──────── Given data ────────
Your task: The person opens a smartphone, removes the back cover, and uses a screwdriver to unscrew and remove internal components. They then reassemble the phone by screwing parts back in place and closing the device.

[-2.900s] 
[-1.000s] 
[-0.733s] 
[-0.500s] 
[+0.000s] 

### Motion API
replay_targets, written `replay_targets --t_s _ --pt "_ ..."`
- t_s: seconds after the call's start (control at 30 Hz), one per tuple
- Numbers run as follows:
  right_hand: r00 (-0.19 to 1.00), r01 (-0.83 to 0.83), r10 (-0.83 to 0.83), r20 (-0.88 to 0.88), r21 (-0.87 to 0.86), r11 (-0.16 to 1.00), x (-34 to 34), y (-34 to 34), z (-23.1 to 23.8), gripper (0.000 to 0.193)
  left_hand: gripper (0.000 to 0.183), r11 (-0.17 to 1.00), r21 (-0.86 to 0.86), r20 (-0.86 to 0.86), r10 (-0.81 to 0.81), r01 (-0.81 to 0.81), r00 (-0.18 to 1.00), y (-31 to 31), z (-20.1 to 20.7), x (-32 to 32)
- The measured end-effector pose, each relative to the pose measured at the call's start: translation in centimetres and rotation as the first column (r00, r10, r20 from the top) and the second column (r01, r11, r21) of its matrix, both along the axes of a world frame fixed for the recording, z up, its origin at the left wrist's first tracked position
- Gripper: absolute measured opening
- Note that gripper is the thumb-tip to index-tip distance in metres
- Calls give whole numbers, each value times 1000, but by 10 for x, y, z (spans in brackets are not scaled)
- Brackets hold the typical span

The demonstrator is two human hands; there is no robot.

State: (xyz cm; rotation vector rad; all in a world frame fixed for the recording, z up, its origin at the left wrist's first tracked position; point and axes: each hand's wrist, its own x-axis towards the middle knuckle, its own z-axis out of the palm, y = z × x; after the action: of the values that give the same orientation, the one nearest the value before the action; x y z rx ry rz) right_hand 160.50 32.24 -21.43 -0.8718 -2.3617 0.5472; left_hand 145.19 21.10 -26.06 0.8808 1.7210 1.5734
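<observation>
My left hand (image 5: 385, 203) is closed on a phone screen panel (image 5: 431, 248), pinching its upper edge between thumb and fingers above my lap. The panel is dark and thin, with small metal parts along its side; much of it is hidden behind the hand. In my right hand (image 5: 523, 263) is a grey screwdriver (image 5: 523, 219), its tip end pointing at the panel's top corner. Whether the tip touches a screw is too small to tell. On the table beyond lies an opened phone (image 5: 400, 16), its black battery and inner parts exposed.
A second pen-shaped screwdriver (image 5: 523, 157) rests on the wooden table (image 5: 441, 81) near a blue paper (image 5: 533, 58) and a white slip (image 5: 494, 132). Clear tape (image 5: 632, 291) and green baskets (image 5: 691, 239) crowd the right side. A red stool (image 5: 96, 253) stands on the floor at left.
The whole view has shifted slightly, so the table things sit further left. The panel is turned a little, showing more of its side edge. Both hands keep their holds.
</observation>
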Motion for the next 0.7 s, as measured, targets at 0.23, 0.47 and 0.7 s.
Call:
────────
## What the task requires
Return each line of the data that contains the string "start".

## Your solution
- t_s: seconds after the call's start (control at 30 Hz), one per tuple
- The measured end-effector pose, each relative to the pose measured at the call's start: translation in centimetres and rotation as the first column (r00, r10, r20 from the top) and the second column (r01, r11, r21) of its matrix, both along the axes of a world frame fixed for the recording, z up, its origin at the left wrist's first tracked position

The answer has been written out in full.